*WHAT YOU WILL DO*
In the material below, find each line with the string "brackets" and copy it.

*DATA EXTRACT*
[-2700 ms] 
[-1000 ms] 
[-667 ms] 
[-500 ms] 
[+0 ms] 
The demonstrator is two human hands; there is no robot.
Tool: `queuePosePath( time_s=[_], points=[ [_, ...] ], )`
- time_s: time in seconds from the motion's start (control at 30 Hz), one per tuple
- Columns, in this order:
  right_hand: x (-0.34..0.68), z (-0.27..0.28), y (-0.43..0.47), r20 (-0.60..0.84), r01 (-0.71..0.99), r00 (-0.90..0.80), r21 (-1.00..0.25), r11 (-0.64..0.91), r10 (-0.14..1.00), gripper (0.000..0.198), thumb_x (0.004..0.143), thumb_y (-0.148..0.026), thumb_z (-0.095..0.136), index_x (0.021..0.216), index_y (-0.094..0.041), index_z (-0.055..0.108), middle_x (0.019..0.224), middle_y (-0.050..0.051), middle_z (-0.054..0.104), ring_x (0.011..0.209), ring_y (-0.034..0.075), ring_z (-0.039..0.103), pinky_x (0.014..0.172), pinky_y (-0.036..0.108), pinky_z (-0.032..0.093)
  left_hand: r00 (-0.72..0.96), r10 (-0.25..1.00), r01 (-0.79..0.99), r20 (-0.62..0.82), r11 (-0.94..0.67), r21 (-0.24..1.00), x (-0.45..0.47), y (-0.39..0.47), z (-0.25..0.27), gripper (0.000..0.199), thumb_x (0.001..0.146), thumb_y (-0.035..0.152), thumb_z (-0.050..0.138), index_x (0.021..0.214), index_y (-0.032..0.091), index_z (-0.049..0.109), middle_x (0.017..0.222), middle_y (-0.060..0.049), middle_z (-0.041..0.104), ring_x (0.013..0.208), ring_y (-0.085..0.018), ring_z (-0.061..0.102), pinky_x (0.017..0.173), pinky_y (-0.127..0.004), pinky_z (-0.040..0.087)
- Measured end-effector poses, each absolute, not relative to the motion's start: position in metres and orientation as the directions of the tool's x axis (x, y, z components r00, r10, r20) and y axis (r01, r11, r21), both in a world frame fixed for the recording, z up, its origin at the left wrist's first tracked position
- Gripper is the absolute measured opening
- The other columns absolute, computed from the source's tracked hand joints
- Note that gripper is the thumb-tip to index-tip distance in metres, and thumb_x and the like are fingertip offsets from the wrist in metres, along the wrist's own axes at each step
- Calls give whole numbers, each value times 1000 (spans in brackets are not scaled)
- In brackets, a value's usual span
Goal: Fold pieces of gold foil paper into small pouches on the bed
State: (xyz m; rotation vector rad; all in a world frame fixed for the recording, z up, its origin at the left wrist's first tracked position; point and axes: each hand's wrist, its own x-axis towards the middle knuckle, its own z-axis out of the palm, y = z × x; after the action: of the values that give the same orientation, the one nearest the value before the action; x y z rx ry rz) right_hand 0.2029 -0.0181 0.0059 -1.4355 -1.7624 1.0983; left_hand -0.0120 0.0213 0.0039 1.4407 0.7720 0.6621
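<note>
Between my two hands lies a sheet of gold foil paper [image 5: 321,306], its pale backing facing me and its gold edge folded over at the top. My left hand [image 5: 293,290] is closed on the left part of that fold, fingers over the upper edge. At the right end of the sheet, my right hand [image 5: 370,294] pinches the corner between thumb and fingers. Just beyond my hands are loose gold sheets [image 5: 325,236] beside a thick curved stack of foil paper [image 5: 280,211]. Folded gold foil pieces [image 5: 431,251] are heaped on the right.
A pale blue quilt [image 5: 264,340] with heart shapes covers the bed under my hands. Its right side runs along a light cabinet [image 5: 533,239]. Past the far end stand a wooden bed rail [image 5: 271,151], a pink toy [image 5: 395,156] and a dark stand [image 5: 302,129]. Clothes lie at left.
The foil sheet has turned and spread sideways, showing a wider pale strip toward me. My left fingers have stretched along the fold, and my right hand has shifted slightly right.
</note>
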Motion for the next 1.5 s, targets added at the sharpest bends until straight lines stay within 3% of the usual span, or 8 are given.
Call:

*ANSWER BOX*
- Calls give whole numbers, each value times 1000 (spans in brackets are not scaled)
- In brackets, a value's usual span

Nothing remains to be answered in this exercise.